The electron microscope provides the microbiologist with unparalleled resolution and magnification. It is the tool of choice when studying the intimate details of bacteria and the environments which they inhabit. There are two distinct types of electron microscopy (EM): transmission (TEM) and scanning (SEM) electron microscopy. In both types of electron microscopy, a stream of electrons is emitted from a source and bent by magnets to focus the electron beam (just as light is bent by glass lenses).

But this powerful tool must be used carefully! The incredible magnification and resolving power does not come without a price (in addition to the monetary expense).
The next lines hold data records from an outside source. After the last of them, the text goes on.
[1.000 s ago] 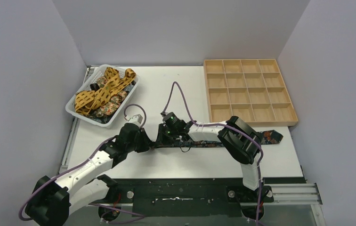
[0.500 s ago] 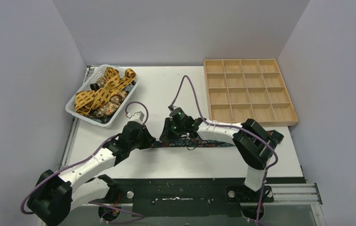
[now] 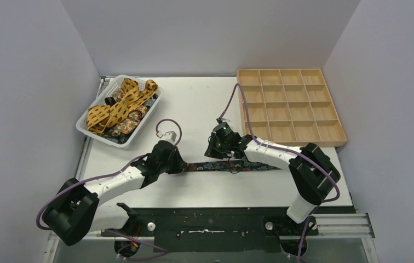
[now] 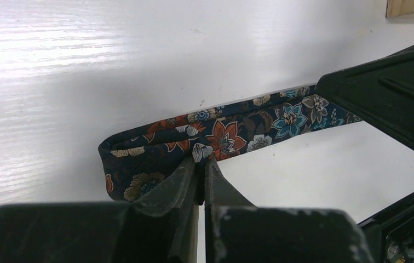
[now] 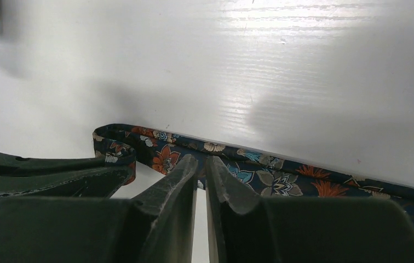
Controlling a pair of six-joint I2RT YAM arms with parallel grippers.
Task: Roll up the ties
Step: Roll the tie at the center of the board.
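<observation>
Top camera: fixed, high behind my bases, looking down on the whole surface (image 3: 199, 104). Wrist cameras: low, very close, sighting along left end effector (image 4: 200, 166) and right end effector (image 5: 201, 163). Both share one floral tie (image 5: 259, 175) fold.

A white slotted basket (image 3: 98, 135) sits at the far left of the white tabletop (image 3: 194, 104), skewed to its edges. A pale wooden tray (image 3: 291, 143) of sixteen square compartments lies at the far right, well apart from the basket. Plain grey walls (image 3: 210, 33) close three sides.
</observation>
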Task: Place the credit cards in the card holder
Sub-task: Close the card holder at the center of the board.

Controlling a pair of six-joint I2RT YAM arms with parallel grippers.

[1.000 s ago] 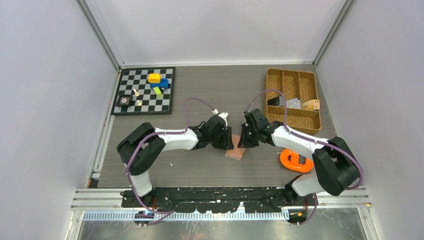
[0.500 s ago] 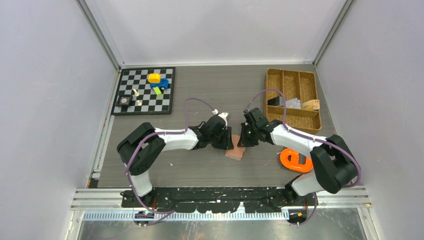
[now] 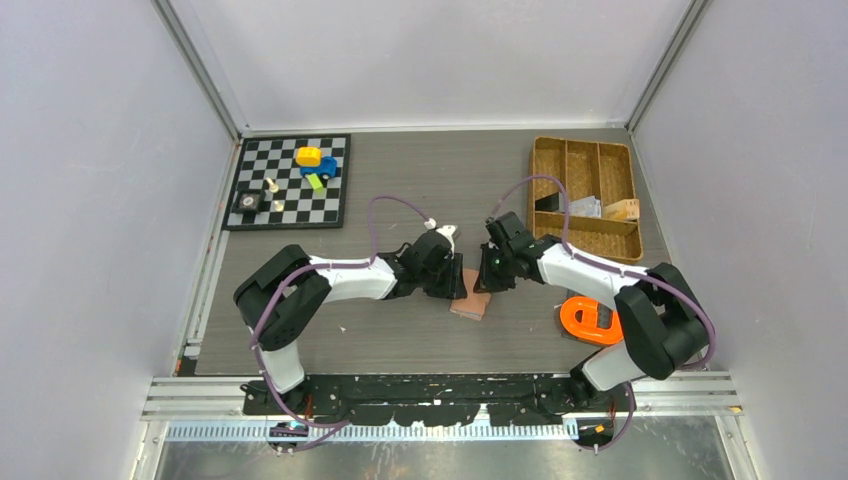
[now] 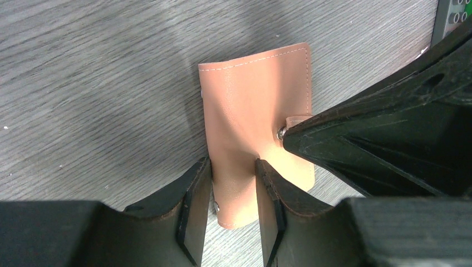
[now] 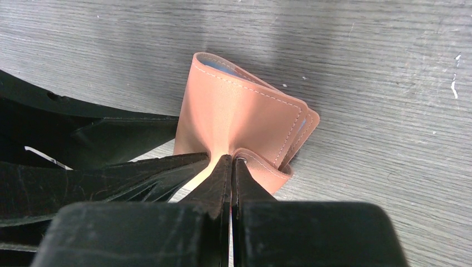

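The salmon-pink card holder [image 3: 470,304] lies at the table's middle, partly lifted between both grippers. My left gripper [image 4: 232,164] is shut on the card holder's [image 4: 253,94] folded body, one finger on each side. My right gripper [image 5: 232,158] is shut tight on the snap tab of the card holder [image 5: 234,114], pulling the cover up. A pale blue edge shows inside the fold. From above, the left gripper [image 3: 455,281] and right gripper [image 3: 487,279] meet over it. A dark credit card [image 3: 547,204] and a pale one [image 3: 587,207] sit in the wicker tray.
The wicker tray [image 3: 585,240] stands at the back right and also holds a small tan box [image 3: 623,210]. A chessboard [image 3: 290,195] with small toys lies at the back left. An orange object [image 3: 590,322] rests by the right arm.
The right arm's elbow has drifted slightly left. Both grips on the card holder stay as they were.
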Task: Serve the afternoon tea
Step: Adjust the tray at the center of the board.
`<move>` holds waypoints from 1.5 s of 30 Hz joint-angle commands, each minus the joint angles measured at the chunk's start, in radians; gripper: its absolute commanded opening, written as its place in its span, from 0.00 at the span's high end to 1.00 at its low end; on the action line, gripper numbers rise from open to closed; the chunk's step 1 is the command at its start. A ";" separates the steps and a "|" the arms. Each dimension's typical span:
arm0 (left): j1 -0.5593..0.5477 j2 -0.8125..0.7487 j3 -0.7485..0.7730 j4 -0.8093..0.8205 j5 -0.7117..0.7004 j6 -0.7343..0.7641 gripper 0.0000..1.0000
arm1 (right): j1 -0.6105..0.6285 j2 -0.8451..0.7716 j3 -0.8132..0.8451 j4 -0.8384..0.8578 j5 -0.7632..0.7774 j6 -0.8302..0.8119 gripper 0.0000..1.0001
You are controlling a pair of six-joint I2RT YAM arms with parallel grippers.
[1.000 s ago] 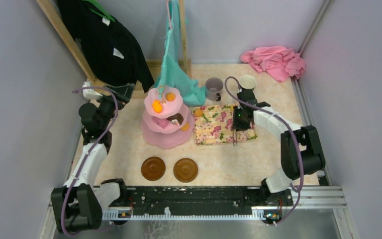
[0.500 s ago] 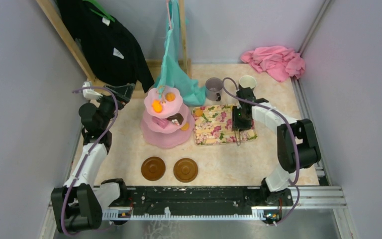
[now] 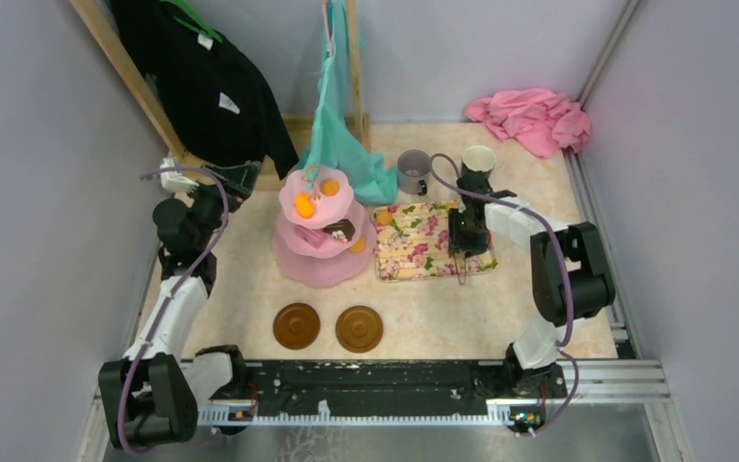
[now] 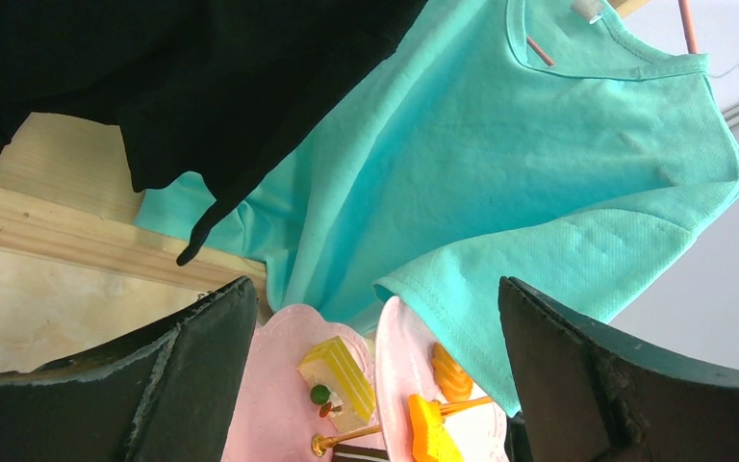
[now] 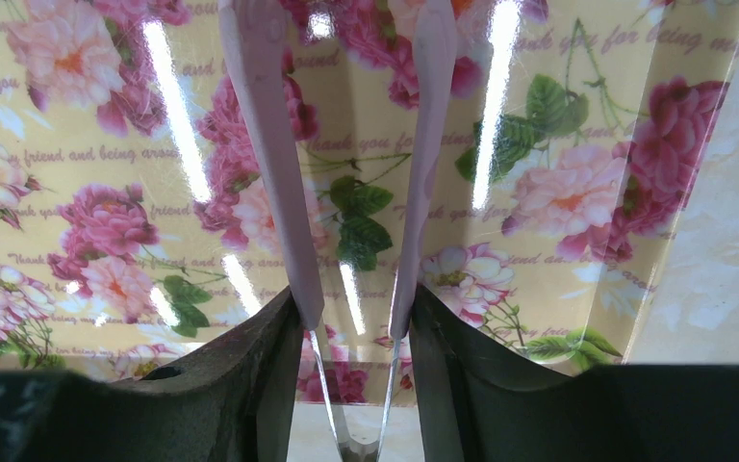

To be viewed under an electron microscope, samples must be treated with fixatives and other stains that may alter the surface or structure of the cell. This fixation often causes artifacts to apear on or around the cell, which can lead to inaccurate interpretation of the final images.

Transmission Electron Microscopy


The transmission electron microscope is an essential tool for the structural microbiologist. The high resolving power of the microscope allows scientists to the examine cell structures such as the cell membrane and wall. Even nucleic acids and viruses can become visible within the transmission electron microscope.

For transmission electron microscopy, the specimens are imbedded in a plastic and cut in very very thin slices (.150 um thick). Electrons are emitted from a source and pass through the thin-sectioned specimen. This gives TEM's the ability to show us the inside of some very small microorganisms. The transmitted_ electrons form an image which is interpreted by a computer and viewed readily on a screen.



Scanning Electron Microscopy

The scanning electron microscope is useful for obtaining 3-dimensional images of specimens. The sample is coated with a thin layer of electron-rich material, such as gold/palladium. The electron beam scans back and forth across the surface of the cell. The electrons are scattered by the gold surface, and collected by a detector that interprets the data to produce a 3-dimensional image. Samples can be magnified up to 500,000 times with a resolution limit near 1 nm. With the scanning electron microscope, surface structures of microorganisms can be observed as well as total cell morphology.